Burkina Faso : suspension des importations de farine et semoule — une mesure à double tranchant

Le gouvernement de transition du Burkina Faso franchit une étape décisive en décidant de suspendre les entrées de farine de blé, de semoule et de couscous sur son territoire. Cette initiative, présentée comme un acte de souveraineté économique majeure, s’inscrit dans le cadre de l’« Offensive Agropastorale » et vise à renforcer la production locale. Pourtant, derrière cette annonce se cachent des défis concrets et des risques majeurs pour l’économie et les ménages.

Un pari sur l’autosuffisance alimentaire : les limites du tissu industriel local

L’objectif affiché de réduire la dépendance aux importations suscite une adhésion politique immédiate, mais le paysage industriel burkinabè n’est pas encore prêt à relever ce défi. Les unités de transformation, souvent de petite taille ou artisanales, peinent à répondre à la demande nationale en volumes suffisants et de qualité constante.

  • Des capacités de production insuffisantes : les meuneries locales, dispersées et peu modernisées, ne peuvent assurer un approvisionnement régulier sur l’ensemble du territoire. Une interdiction brutale des importations, sans période d’adaptation, expose les filières boulangères et agroalimentaires à des ruptures d’approvisionnement.
  • Un risque de pénurie alimentaire : les industries dépendantes de la farine, comme les boulangeries ou les unités de transformation des aliments infantiles, pourraient subir des perturbations majeures.

Les répercussions sociales : inflation et vulnérabilités accrues

L’impact socio-économique de cette mesure ne peut être ignoré. Dans un contexte déjà marqué par l’insécurité et les déplacements de population, la suspension des importations risque d’aggraver la situation des ménages les plus fragiles.

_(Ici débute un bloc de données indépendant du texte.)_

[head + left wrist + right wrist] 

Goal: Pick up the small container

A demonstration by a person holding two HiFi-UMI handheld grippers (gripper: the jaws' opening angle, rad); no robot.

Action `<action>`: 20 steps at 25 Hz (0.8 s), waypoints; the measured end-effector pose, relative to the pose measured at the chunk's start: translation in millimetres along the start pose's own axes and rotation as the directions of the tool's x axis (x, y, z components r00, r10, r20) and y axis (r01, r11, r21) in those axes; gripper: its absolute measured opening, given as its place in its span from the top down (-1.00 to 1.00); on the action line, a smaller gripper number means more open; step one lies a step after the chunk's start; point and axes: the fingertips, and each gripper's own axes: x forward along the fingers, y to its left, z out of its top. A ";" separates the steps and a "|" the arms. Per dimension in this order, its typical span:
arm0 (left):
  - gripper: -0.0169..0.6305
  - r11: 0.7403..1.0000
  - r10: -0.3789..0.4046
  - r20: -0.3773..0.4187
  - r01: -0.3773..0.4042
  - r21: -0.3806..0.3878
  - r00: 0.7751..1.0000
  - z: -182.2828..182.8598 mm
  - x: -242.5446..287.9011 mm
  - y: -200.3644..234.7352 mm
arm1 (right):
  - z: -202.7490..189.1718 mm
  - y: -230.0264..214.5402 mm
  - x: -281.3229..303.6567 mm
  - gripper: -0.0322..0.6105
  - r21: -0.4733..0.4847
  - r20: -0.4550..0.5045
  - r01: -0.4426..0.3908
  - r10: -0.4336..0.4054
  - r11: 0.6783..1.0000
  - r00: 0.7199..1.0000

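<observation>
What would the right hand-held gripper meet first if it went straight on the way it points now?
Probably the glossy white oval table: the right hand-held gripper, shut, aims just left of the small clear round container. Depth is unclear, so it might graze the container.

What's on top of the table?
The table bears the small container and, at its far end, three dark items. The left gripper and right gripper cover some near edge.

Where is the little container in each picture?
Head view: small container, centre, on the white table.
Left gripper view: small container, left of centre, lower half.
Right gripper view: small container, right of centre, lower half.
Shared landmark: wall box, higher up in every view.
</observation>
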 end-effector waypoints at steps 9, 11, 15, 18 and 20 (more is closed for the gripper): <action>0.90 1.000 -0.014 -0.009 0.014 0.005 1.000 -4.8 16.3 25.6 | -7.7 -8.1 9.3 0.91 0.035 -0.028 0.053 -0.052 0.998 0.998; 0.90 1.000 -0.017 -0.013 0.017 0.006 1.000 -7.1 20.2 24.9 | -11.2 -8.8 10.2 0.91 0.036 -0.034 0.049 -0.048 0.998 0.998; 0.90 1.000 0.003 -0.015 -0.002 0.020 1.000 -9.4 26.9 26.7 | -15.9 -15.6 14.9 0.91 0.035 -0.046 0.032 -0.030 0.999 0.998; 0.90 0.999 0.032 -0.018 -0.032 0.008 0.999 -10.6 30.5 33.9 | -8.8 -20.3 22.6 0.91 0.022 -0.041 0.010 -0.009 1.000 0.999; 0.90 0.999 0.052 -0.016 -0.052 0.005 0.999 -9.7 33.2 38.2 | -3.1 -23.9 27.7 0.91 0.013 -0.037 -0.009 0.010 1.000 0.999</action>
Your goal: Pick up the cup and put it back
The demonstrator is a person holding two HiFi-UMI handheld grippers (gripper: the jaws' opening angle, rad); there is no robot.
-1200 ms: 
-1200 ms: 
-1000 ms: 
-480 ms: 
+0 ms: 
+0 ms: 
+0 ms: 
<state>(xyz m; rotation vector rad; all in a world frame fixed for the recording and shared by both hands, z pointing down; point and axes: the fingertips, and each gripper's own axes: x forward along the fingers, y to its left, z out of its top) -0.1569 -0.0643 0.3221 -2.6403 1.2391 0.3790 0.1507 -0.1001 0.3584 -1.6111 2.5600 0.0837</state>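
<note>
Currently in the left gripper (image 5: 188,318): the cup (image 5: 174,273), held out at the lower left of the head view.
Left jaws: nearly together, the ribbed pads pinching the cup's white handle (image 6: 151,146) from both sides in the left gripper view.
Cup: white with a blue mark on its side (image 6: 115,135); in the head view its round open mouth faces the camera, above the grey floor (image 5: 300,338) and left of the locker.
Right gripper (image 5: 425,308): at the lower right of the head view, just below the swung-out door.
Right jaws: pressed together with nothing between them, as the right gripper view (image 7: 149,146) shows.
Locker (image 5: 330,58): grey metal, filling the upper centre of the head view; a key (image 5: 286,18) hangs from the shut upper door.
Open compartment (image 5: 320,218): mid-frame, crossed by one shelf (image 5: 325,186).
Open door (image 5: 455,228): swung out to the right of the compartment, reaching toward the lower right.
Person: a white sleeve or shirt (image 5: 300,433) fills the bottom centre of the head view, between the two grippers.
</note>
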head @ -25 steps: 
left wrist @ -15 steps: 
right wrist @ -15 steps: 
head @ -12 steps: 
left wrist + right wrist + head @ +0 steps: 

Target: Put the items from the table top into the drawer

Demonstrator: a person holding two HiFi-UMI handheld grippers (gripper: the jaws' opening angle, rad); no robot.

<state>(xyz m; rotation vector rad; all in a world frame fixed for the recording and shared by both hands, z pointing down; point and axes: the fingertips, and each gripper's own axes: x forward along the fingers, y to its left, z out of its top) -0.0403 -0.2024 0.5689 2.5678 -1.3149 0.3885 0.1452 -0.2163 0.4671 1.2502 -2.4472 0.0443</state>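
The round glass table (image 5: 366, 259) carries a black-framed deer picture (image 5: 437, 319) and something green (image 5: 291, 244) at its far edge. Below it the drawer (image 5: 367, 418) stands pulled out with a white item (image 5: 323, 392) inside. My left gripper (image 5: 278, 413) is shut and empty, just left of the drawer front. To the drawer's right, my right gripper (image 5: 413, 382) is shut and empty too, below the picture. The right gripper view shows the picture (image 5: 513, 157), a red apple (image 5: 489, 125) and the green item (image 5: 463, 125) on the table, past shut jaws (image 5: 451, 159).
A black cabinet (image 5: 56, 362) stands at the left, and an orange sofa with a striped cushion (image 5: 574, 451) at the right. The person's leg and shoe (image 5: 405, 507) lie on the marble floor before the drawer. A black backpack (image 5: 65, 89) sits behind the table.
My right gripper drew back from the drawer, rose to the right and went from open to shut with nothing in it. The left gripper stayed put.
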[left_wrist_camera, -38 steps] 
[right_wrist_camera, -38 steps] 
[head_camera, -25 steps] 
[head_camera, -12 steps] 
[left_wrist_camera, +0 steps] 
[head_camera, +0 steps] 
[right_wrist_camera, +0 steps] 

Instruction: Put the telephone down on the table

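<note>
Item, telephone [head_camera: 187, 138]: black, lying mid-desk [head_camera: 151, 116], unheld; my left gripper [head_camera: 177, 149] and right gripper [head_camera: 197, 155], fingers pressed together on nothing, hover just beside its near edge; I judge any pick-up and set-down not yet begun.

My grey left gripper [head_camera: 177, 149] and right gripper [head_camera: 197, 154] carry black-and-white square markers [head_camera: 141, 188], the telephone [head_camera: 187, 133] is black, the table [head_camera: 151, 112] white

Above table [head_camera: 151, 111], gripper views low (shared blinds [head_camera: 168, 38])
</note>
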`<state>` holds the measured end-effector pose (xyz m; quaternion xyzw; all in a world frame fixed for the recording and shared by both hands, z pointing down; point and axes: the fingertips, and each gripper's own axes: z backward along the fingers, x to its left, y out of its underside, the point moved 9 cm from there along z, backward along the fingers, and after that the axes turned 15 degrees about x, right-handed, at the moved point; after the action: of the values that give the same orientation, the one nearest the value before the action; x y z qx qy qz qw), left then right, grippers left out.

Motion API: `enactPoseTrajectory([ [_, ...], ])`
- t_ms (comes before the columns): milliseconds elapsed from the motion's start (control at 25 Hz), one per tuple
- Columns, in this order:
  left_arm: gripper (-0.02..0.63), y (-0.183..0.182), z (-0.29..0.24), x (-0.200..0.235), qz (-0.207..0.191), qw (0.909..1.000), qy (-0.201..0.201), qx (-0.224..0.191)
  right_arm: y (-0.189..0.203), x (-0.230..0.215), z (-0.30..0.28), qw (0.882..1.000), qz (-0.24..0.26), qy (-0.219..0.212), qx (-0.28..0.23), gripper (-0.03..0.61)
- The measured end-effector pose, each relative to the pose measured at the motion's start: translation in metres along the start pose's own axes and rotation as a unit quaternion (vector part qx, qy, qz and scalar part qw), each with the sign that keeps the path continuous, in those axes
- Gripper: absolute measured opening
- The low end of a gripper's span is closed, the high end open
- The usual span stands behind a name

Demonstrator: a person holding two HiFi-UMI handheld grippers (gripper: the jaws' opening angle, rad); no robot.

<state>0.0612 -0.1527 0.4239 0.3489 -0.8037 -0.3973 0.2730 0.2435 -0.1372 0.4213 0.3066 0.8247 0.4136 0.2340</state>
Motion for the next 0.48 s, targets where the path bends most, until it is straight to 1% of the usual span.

  • Une flambée des prix inévitable : l’offre locale, insuffisante et souvent plus coûteuse, pourrait entraîner une hausse des prix du pain et des produits de base, pesant sur le pouvoir d’achat des Burkinabè.
  • Le spectre de la contrebande : l’interdiction des produits de grande consommation favorise traditionnellement les circuits illégaux, avec à la clé une hausse des prix et une dégradation de la qualité des denrées disponibles.

Une politique sans filet de sécurité : entre souveraineté et précarité

Plutôt que de miser sur un accompagnement structurel des producteurs, le gouvernement privilégie la contrainte réglementaire. Or, sans investissements massifs dans la modernisation des infrastructures, sans réduction des coûts énergétiques pour les transformateurs et sans sécurisation des zones de culture, cette décision pourrait se transformer en un piège.

L’ambition légitime de réduire la dépendance alimentaire extérieure risque de se heurter à une réalité brutale : celle d’une souveraineté mal préparée, où les promesses de prospérité se muent en nouvelles difficultés pour la population.